Below is a possible strategy for discussion, if you are not interested in this, you can stop reading now :)
The board outline I been considering is:
Assigning a score to each image, based upon its uniqueness in each of the following:
Title Words (wordnet - is our internal name)
Category or Tags
Exact location (or centisquare - 100m sized square)
For each image loop though all images within (say) a 5km radius, and count up the number of images that match on each condition (a separate tally for each condition).
At it simplest just add-up all the tallies to make a overall score, which can then be ascendingly sorted on (as arbitrary units), or a more complex would be to have some sort of non-linear scale to create points score (probably higher for more unique - being something like a 1-10 scale would be more familiar units)
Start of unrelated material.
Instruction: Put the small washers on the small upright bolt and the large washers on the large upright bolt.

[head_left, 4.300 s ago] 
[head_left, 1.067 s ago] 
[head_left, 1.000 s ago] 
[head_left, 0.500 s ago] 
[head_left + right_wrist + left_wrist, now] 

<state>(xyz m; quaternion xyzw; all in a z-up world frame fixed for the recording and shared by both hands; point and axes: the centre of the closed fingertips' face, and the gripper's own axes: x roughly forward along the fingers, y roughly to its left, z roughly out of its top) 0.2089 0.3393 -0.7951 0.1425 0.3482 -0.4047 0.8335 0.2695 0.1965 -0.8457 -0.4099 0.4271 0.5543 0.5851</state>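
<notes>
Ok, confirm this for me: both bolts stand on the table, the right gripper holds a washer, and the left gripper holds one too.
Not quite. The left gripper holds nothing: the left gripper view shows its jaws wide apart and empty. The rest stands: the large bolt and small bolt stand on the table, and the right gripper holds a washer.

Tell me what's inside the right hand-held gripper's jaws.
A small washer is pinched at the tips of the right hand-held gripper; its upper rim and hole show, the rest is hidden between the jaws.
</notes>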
...including the contributor in the list, is perhaps not required but IMHO would make the results in 'API snapshots' more interesting as each contributor will have different 'take' on the area.
...I guess we could not use/reduce the 'geo' factor (with the radius) but as we have this detail while not exploit it!
A few questions:
* Any other suggestions? (of improvements, a different method, or even a better way of achieving the same goal)
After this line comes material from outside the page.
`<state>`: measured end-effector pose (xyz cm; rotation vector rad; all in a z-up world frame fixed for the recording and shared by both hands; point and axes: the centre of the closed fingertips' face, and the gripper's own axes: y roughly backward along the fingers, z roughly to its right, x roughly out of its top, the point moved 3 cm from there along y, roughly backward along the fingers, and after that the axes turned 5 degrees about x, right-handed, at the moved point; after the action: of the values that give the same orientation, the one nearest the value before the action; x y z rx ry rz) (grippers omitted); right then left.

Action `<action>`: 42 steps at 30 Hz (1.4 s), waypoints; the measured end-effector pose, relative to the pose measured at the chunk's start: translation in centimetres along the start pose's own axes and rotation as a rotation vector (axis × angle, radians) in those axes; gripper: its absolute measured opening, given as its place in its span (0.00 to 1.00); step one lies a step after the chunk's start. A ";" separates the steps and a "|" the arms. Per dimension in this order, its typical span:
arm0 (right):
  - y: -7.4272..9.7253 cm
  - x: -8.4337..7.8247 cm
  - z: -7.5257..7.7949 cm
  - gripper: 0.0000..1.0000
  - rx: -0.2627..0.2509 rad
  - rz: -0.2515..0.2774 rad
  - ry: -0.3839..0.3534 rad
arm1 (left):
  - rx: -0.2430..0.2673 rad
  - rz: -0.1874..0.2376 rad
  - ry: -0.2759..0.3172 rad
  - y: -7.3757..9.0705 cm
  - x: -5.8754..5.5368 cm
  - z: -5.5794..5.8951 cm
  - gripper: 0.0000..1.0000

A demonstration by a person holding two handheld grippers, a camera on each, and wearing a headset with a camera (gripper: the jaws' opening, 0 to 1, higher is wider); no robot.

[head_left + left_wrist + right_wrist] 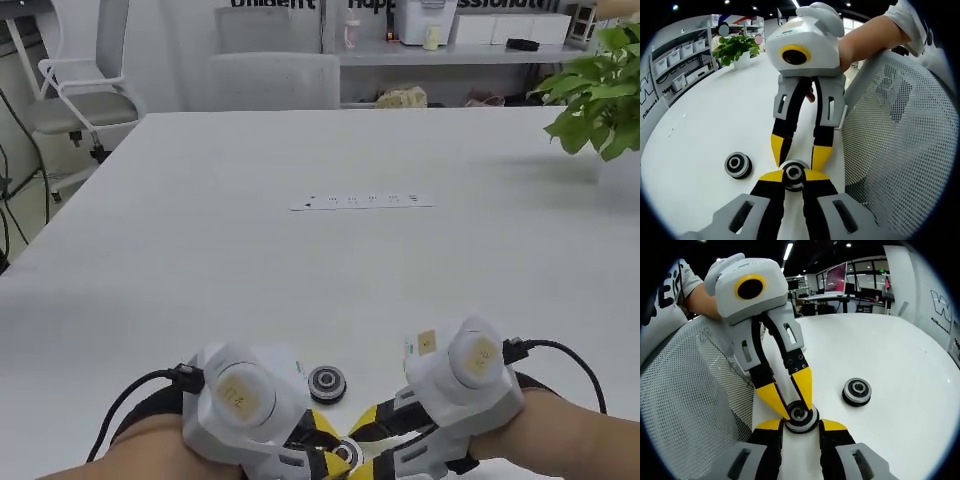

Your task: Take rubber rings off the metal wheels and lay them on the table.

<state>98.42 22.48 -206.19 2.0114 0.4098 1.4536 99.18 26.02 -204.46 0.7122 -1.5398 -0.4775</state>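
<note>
Wheel (347, 452) half-hidden among jaws

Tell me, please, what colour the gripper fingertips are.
Yellow fingertips, clearest in the right gripper view.

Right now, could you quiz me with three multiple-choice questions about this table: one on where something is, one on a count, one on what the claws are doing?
1. Where is the loose wheel? A gripped in a claw; B lying on the table; C hanging in the air.
2. How many wheels are there? A one; B four; C two.
3. What grips the other wheel? A both claws; B one claw; C nothing.
Answers: 1 B, it rests flat there; 2 C, one loose, one gripped; 3 A, the left claw and the right claw both close on it.
</note>
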 end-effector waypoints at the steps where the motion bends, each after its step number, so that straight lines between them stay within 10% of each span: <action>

* Would Integrators be interesting in using such a score (or having the API results sorted by) - but it would always be optional!
* or is it a 'non issue'...
Thanks for listening, (and apologies for length!)
... a thought that just occurred to me is this is a Geograph version of the Patent Pending Flickr Interestingness system ;) [there is a lot of parallels between the two sites, we are both amassing a huge archive of images, and finding the best starts to become a problem, - yes I know there are other photo-sharing sites, but arguably flickr leads the pack]